Bradbury nodded again.
"How about the detective, Paul Drake," he said. "Was he around there?"
"Paul Drake was to have followed me out," Perry Mason said. "I told him to give me a five-minute start. I went down to meet Drake at Ninth and Olive and that took a little while. We figured out our plan of campaign and Drake was to leave Ninth and Olive five minutes after I did. Drake was driving his car. I went in a taxicab. Drake would probably make better time than I did, I haven't had a chance to talk with him. The way I figure it is, that just about the time he started toward the building, he saw the woman and the uniformed policeman going into the building. He figured right away that something was wrong, so he played foxy and jumped in the background until he found out what it was. At any rate that's the way I figure it; I haven't had a chance to talk with him."

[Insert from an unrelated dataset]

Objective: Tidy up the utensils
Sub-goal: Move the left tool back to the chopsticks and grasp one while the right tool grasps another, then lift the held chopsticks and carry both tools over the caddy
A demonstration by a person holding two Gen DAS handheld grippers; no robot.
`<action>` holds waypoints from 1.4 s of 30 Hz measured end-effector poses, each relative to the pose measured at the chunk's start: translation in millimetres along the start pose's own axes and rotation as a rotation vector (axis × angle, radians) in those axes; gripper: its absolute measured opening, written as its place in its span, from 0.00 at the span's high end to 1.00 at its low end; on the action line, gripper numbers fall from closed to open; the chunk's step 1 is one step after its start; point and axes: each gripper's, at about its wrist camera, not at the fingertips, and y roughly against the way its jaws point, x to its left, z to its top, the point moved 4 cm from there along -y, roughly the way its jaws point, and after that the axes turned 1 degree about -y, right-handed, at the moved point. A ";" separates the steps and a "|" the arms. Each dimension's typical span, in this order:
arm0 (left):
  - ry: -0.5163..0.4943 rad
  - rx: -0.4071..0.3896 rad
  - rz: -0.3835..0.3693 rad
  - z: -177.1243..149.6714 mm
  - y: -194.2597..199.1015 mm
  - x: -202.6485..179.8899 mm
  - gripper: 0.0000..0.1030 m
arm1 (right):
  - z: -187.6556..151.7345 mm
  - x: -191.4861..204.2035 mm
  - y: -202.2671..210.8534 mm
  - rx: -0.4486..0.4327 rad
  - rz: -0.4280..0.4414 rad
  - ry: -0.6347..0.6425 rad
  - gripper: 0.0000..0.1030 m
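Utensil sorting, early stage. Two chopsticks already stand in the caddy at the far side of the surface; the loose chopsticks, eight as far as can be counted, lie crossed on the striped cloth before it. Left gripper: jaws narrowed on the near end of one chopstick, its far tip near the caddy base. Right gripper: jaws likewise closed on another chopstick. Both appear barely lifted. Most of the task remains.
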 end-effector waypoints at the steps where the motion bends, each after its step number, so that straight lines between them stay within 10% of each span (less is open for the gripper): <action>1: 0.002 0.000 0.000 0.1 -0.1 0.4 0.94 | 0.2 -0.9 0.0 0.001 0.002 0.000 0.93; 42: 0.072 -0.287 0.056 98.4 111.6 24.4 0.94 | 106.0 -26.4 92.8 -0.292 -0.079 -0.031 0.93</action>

The curtains clicked back and the waiter brought in their orders. Bradbury poured himself a stiff jolt of whiskey from the flask, dropped ice into the glass, poured in ginger ale, stirred it with a spoon, and drank half of the glass in three big gulps.
Perry Mason critically inspected the wine bottle, moved the neck of the bottle under his nostrils, poured out a glass of the red wine, broke off a piece of the French bread, took a mouthful of the hot bread and sipped the wine.

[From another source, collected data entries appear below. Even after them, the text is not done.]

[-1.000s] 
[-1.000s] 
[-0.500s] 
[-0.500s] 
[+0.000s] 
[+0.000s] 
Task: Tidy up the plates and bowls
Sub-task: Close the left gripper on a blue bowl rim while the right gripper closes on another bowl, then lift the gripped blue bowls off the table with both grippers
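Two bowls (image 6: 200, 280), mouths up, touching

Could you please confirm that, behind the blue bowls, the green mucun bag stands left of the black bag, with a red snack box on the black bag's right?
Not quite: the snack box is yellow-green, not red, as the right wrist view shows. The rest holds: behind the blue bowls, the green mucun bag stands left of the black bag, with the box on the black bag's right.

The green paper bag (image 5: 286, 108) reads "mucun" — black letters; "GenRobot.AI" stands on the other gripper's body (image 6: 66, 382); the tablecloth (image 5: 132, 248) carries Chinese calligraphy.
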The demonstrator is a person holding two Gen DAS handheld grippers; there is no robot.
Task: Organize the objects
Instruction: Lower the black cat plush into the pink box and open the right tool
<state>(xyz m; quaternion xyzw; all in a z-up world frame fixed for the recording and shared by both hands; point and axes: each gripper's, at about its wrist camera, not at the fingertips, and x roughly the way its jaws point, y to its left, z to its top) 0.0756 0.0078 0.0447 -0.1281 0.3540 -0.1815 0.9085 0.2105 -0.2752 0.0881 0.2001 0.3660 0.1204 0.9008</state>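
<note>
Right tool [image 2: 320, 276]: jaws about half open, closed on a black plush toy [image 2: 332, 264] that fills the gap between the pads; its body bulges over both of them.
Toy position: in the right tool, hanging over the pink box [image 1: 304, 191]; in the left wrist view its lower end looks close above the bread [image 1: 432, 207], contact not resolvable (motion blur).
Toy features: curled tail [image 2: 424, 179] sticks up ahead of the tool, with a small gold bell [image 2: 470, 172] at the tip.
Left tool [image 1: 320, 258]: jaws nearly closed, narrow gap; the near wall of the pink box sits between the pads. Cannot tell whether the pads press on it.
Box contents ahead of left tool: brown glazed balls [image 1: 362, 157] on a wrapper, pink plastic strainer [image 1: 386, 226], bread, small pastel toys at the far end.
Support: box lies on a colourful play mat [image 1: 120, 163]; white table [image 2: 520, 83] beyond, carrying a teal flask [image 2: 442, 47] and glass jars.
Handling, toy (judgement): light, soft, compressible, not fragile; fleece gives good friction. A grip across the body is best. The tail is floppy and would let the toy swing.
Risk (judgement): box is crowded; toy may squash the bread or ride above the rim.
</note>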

"Was there anything else?" asked the waiter.
"That's all for the present," Bradbury said. "We'll ring when we want the check. In the meantime, will you see that we're not disturbed?"
The waiter nodded.
"I've said about all I have to say," Perry Mason said.
Bradbury nodded.
"I want to do some talking," he said.
Perry Mason shot him a quick glance.
"You do?" he asked.
Bradbury nodded.
"Go ahead," said Mason.
The waiter stepped out and the curtains fell back into position.
"In the first place," said Bradbury slowly, "I want you to understand one thing, Mason. That is, that I'm going to stand back of Marjorie Clune in this thing, no matter what happens."

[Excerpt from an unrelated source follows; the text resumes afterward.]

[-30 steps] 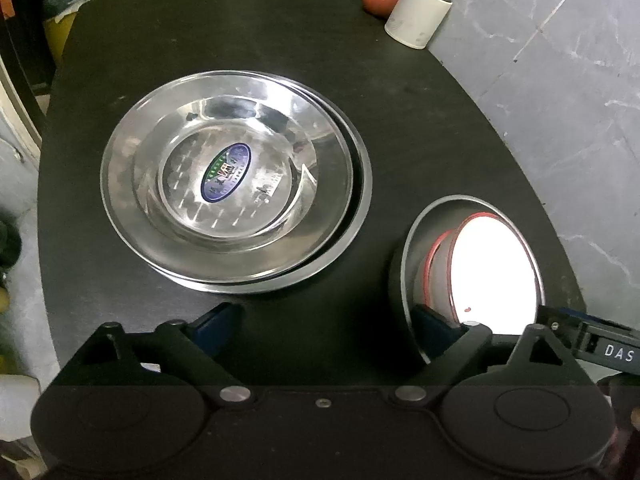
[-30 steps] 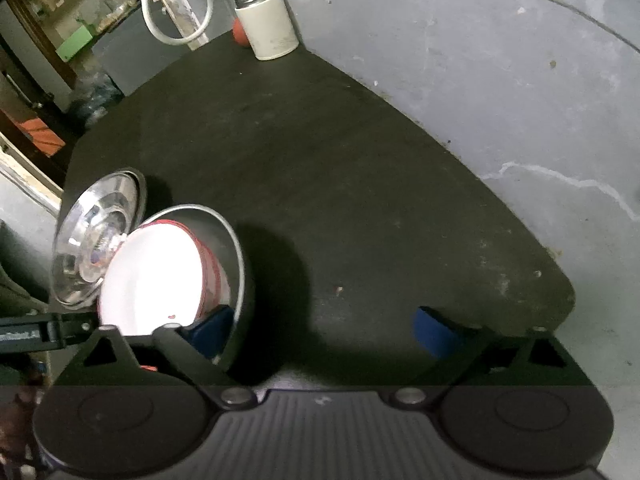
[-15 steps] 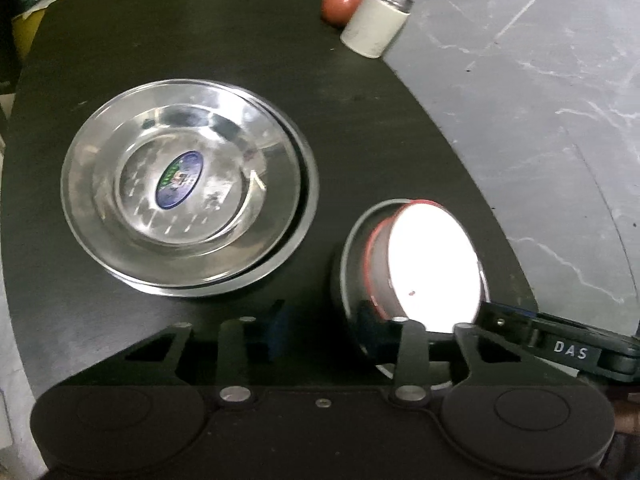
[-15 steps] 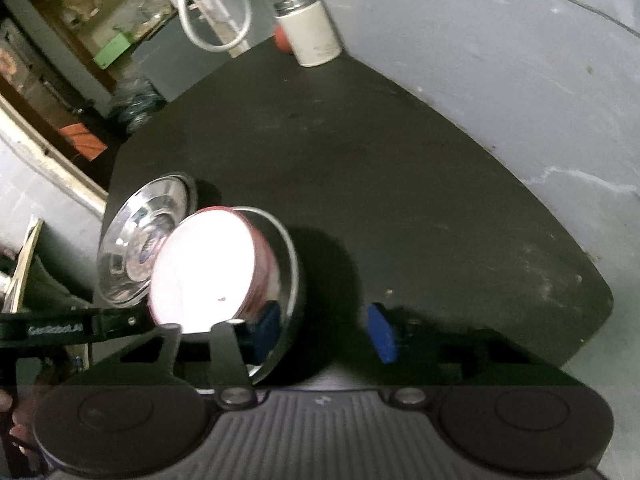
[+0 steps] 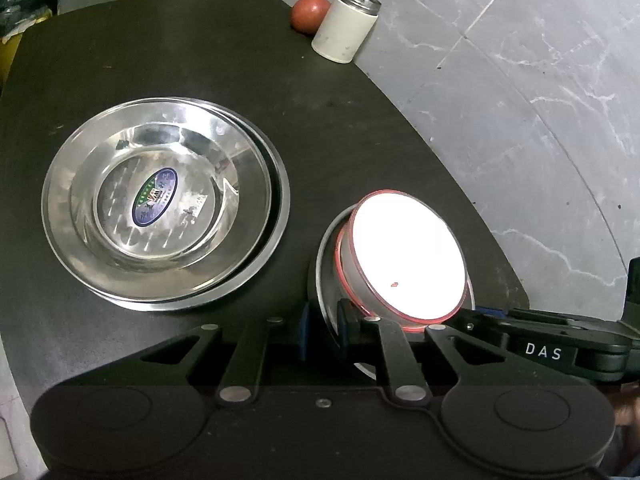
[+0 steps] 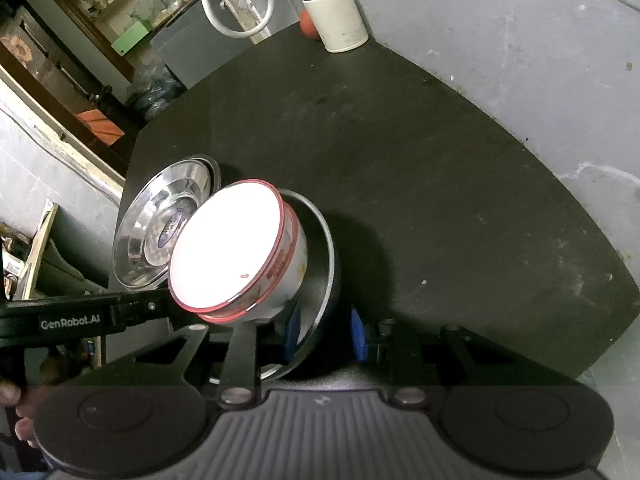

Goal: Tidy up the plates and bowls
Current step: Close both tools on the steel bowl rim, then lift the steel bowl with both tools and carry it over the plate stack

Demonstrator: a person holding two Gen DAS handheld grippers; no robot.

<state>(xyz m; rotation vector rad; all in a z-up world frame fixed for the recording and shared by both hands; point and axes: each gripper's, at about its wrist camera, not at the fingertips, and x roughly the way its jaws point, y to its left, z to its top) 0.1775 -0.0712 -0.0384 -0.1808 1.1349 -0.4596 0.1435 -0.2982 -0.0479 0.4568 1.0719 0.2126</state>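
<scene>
Two stacked steel plates (image 5: 160, 208) lie on the left of the black table (image 5: 200, 60); the right wrist view shows the plates (image 6: 160, 216) behind the bowls. A steel bowl (image 5: 326, 264) holds a white bowl with a red rim (image 5: 404, 256) and sits tilted near the table's front edge. My left gripper (image 5: 324, 330) is shut on the steel bowl's near rim. My right gripper (image 6: 325, 333) is shut on the opposite rim of the steel bowl (image 6: 320, 248), with the white bowl (image 6: 228, 248) inside it. The right gripper's body (image 5: 540, 352) shows at the bowl's right side.
A white canister with a metal lid (image 5: 344, 26) and a red ball (image 5: 306, 14) stand at the table's far edge. Grey marble floor (image 5: 520, 120) lies beyond the table's right edge. Shelves and clutter (image 6: 80, 60) stand past the far left side.
Both grippers went from open to shut, each narrowing onto the steel bowl's rim. The bowl pair now looks more tilted and closer to both cameras.
</scene>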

"Why, sure," said Mason, tearing off another piece of the French bread with his fingers. "That's the impression I've had all along."
"Furthermore," said Bradbury, "I am going to see that Marjorie Clune gets out of this, no matter who gets hurt."
"Yeah," said Perry Mason, "you haven't told me anything new yet."
Bradbury leaned forward and stared intently at Perry Mason.
"Understand me, Counselor," he said, "I don't want any misunderstandings about this. I am going to see that Marjorie Clune gets out of this, no matter who gets hurt."
There was a beating, steady insistence about his tone, and Perry Mason held the wine-glass halfway to his lips, his eyes suddenly snapped to focus upon Bradbury with a new light in them.
"Huh?" he said.
"Marjorie Clune," said Bradbury, "comes first. I love her more than I love life itself. I would do anything for her. I don't know the particulars as yet, you don't know them yourself, but I want it definitely understood that Marjorie Clune is not going to be placed in any danger. I am going to fight for her against the whole world. I don't care who I have to fight against."
"Go on," Perry Mason said, still holding the glass of wine halfway to his lips.
"I was wondering," said Bradbury, "just how long you had been knocking at the door before the officer got there."
"A minute or two," said Perry Mason. "Why?"
"Do you remember exactly what time it was when the officer arrived?"
"No," Mason said, "I didn't look at my watch."
"That," said Bradbury, "is something that can be ascertained, of course."
"Of course," Mason said, and set down his wine-glass. "Go ahead, Bradbury, I'm listening."